Searching the Forum [tech]

More forum searching shenanigans.

I added Google Analytics tags to the site! It doesn’t track what searches you do (and won’t ever), but does track visits. We’re not exactly a highly active site. :slight_smile: But it’s helping me with page load and performance tracking.

The crawler now gets a list of all image URLs in all posts, and stores that. This means I could (for example) mirror all the in-forum images somewhere else, e.g. into a specialty Pinterest board or whatever. But for now, we’ll content ourselves with some statistics. There’s 1701 unique image links total in the entire forum. Of those, 888 (52%) are ‘embedded’ - someone uploaded the image to Roll20, and Roll20 in turn sent it to S3 for storage. The other 813 are off-site links, reaction GIFs, whatever. The offsite links come from 396 distinct hosts. The top hosts by count are Giphy (138), Pinterest (73), Imgur (46), YouTube (26), Wikia (24), Tumblr (20), Tenor (18), and our own wiki (11).

author: Bill G.
url: https://app.roll20.net/forum/permalink/6507808

Nothing surprising in those stats, but still interesting to see them. Thanks!

author: *** Dave H.
url: https://app.roll20.net/forum/permalink/6508105

The initial search page + data should load in about 3 seconds instead of 11 now. This is a weird setup, so if anyone is using the forum search and suddenly has problems with it not working, please let me know.

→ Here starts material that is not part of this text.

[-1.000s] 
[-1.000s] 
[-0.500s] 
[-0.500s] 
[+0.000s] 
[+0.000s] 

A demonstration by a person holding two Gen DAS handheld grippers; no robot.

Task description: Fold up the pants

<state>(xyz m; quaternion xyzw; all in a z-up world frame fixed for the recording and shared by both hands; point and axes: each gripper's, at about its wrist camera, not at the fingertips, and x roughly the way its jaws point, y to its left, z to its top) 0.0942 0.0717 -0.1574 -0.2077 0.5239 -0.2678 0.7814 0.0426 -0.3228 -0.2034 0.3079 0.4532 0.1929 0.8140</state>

EDIT: yeah, every time I crawl the site, one or two pages don’t make it. It’s not retrying on error due to shenanigans, so I’ll fix that over this weekend.

author: Bill G.
url: https://app.roll20.net/forum/permalink/6514304

Search hasn’t updated in several days because Roll20 made some changes that broke me. I’m getting socket timeouts, and my URL de-duping isn’t working thanks to their new pagination scheme. I’m working on fixing it.

author: Bill G.
url: https://app.roll20.net/forum/permalink/6804376

FINALLY. Indexes were rebuilt: 2018-9-30 13:18:46

I switched from the built-in skip duplicates logic (which is shit) to seenreq (which is frustrating), and used async/await instead of promises for better troubleshooting. But it’s working now, and I verified that it’s retrying all errors, and grabs each page only once.

author: Bill G.
url: https://app.roll20.net/forum/permalink/6846350

Thanks, Bill! Your computer-fu is deeply appreciated.

Related image

author: *** Dave H.
url: https://app.roll20.net/forum/permalink/6846680